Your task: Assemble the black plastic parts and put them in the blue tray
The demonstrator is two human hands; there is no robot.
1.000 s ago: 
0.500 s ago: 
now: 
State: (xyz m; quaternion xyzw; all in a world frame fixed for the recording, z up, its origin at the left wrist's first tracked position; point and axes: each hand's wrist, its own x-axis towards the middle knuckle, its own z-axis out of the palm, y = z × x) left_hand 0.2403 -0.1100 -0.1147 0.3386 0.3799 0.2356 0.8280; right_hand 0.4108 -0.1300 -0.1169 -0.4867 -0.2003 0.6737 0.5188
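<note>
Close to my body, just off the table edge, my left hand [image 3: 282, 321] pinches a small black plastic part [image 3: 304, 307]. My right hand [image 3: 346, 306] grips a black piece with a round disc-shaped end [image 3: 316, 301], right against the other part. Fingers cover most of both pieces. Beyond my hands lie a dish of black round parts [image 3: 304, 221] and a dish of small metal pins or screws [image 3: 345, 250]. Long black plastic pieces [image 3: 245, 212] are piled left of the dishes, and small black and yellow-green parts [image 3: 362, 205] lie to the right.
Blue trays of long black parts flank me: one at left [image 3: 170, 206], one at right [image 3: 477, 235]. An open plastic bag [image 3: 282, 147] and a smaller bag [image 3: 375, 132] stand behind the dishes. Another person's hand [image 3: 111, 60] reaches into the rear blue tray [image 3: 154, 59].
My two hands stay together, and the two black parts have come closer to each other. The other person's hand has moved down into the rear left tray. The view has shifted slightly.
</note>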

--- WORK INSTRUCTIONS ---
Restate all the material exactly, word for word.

--- REPLY TO THE TASK ---
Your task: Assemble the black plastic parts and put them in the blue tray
The demonstrator is two human hands; there is no robot.
1.000 s ago: 
0.500 s ago: 
now: 
State: (xyz m; quaternion xyzw; all in a world frame fixed for the recording, z up, its origin at the left wrist's first tracked position; point and axes: each hand's wrist, its own x-axis towards the middle knuckle, its own z-axis out of the palm, y = z × x) left_hand 0.2403 -0.1100 -0.1147 0.3386 0.3799 0.2356 0.8280; right_hand 0.4108 -0.1300 -0.1169 -0.4867 -0.2003 0.6737 0.5188
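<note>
Close to my body, just off the table edge, my left hand [image 3: 282, 321] pinches a small black plastic part [image 3: 304, 307]. My right hand [image 3: 346, 306] grips a black piece with a round disc-shaped end [image 3: 316, 301], right against the other part. Fingers cover most of both pieces. Beyond my hands lie a dish of black round parts [image 3: 304, 221] and a dish of small metal pins or screws [image 3: 345, 250]. Long black plastic pieces [image 3: 245, 212] are piled left of the dishes, and small black and yellow-green parts [image 3: 362, 205] lie to the right.
Blue trays of long black parts flank me: one at left [image 3: 170, 206], one at right [image 3: 477, 235]. An open plastic bag [image 3: 282, 147] and a smaller bag [image 3: 375, 132] stand behind the dishes. Another person's hand [image 3: 111, 60] reaches into the rear blue tray [image 3: 154, 59].
My two hands stay together, and the two black parts have come closer to each other. The other person's hand has moved down into the rear left tray. The view has shifted slightly.
</note>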

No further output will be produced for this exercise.